◆ Exercise aim
Give back every line of the material exactly, as it appears below.

..........

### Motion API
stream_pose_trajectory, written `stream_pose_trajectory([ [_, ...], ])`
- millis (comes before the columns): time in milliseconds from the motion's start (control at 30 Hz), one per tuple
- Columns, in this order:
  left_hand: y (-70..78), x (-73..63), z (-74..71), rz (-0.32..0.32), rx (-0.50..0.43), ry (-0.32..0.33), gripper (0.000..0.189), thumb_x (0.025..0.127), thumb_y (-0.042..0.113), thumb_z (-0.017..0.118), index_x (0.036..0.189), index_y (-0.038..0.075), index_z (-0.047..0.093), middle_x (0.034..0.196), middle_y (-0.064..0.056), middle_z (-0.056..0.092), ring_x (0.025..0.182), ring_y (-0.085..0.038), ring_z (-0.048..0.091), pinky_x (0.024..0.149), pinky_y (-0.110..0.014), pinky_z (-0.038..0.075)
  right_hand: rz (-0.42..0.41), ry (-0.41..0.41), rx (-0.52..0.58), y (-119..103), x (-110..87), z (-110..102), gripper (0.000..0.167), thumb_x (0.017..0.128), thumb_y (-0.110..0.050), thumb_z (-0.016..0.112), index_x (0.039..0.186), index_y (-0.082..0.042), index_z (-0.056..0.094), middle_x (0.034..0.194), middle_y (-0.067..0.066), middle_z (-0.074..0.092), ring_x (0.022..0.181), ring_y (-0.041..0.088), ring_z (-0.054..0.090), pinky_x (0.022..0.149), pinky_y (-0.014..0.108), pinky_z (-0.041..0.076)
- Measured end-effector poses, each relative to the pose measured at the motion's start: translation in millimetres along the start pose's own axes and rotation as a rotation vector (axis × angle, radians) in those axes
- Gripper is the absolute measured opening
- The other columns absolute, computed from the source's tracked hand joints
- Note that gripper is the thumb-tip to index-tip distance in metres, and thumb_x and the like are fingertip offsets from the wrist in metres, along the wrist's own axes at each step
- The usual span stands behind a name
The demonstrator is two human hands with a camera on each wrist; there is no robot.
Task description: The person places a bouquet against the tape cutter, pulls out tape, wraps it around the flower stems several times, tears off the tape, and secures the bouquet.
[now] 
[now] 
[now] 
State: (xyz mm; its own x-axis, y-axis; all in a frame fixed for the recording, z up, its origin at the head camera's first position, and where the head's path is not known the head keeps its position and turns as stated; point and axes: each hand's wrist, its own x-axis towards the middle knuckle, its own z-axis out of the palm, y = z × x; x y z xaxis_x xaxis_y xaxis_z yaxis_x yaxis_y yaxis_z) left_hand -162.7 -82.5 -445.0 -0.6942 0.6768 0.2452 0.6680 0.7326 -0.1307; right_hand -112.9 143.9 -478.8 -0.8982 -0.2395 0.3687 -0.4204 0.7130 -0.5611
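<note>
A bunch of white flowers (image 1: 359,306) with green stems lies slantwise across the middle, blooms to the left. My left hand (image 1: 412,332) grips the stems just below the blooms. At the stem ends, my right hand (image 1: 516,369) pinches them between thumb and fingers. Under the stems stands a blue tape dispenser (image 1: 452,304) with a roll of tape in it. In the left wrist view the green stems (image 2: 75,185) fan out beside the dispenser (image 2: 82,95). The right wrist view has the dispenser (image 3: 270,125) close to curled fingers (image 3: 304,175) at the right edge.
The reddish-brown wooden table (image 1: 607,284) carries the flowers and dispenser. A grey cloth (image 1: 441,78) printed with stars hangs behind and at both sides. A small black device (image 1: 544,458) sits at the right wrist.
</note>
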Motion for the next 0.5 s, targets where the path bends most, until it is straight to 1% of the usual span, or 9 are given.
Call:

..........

◆ Task response
### Motion API
stream_pose_trajectory, written `stream_pose_trajectory([ [_, ...], ])`
- millis (comes before the columns): time in milliseconds from the motion's start (control at 30 Hz), one per tuple
- Columns, in this order:
  left_hand: y (-70..78), x (-73..63), z (-74..71), rz (-0.32..0.32), rx (-0.50..0.43), ry (-0.32..0.33), gripper (0.000..0.189), thumb_x (0.025..0.127), thumb_y (-0.042..0.113), thumb_z (-0.017..0.118), index_x (0.036..0.189), index_y (-0.038..0.075), index_z (-0.047..0.093), middle_x (0.034..0.196), middle_y (-0.064..0.056), middle_z (-0.056..0.092), ring_x (0.025..0.182), ring_y (-0.085..0.038), ring_z (-0.048..0.091), pinky_x (0.024..0.149), pinky_y (-0.110..0.014), pinky_z (-0.038..0.075)
  right_hand: rz (-0.42..0.41), ry (-0.41..0.41), rx (-0.52..0.58), y (-119..103), x (-110..87), z (-110..102), gripper (0.000..0.167), thumb_x (0.017..0.128), thumb_y (-0.110..0.050), thumb_z (-0.016..0.112), index_x (0.039..0.186), index_y (-0.082..0.042), index_z (-0.056..0.094), middle_x (0.034..0.194), middle_y (-0.067..0.066), middle_z (-0.074..0.092), ring_x (0.022..0.181), ring_y (-0.041..0.088), ring_z (-0.054..0.090), pinky_x (0.022..0.149), pinky_y (-0.014..0.108), pinky_z (-0.041..0.076)
- Measured end-effector poses, each relative to the pose measured at the motion's start: translation in millimetres along the start pose's own axes and rotation as a rotation vector (axis × angle, radians) in those axes
- Gripper is the absolute measured opening
- The other columns absolute, computed from the source's tracked hand joints
- Note that gripper is the thumb-tip to index-tip distance in metres, and thumb_x and the like are fingertip offsets from the wrist in metres, along the wrist's own axes at each step
- The usual span stands behind a name
The demonstrator is two human hands with a camera on each wrist; there is no robot.
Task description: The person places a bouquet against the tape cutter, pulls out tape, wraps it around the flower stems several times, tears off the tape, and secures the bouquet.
[now] 
[now] 
[now] 
State: (xyz mm; its own x-axis, y-axis; all in a frame fixed for the recording, z up, its origin at the head camera's first position, and where the head's path is not known the head keeps its position and turns as stated; point and axes: each hand's wrist, its own x-axis towards the middle knuckle, its own z-axis out of the palm, y = z × x; x y z xaxis_x xaxis_y xaxis_z yaxis_x yaxis_y yaxis_z) left_hand -162.7 -82.5 -445.0 -0.6942 0.6768 0.2452 0.6680 0.7326 -0.1307; right_hand -112.9 143.9 -478.8 -0.8982 -0.2395 0.3687 -0.4204 0.7130 -0.5611
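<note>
A bunch of white flowers (image 1: 359,306) with green stems lies slantwise across the middle, blooms to the left. My left hand (image 1: 412,332) grips the stems just below the blooms. At the stem ends, my right hand (image 1: 516,369) pinches them between thumb and fingers. Under the stems stands a blue tape dispenser (image 1: 452,304) with a roll of tape in it. In the left wrist view the green stems (image 2: 75,185) fan out beside the dispenser (image 2: 82,95). The right wrist view has the dispenser (image 3: 270,125) close to curled fingers (image 3: 304,175) at the right edge.
The reddish-brown wooden table (image 1: 607,284) carries the flowers and dispenser. A grey cloth (image 1: 441,78) printed with stars hangs behind and at both sides. A small black device (image 1: 544,458) sits at the right wrist.
</note>
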Motion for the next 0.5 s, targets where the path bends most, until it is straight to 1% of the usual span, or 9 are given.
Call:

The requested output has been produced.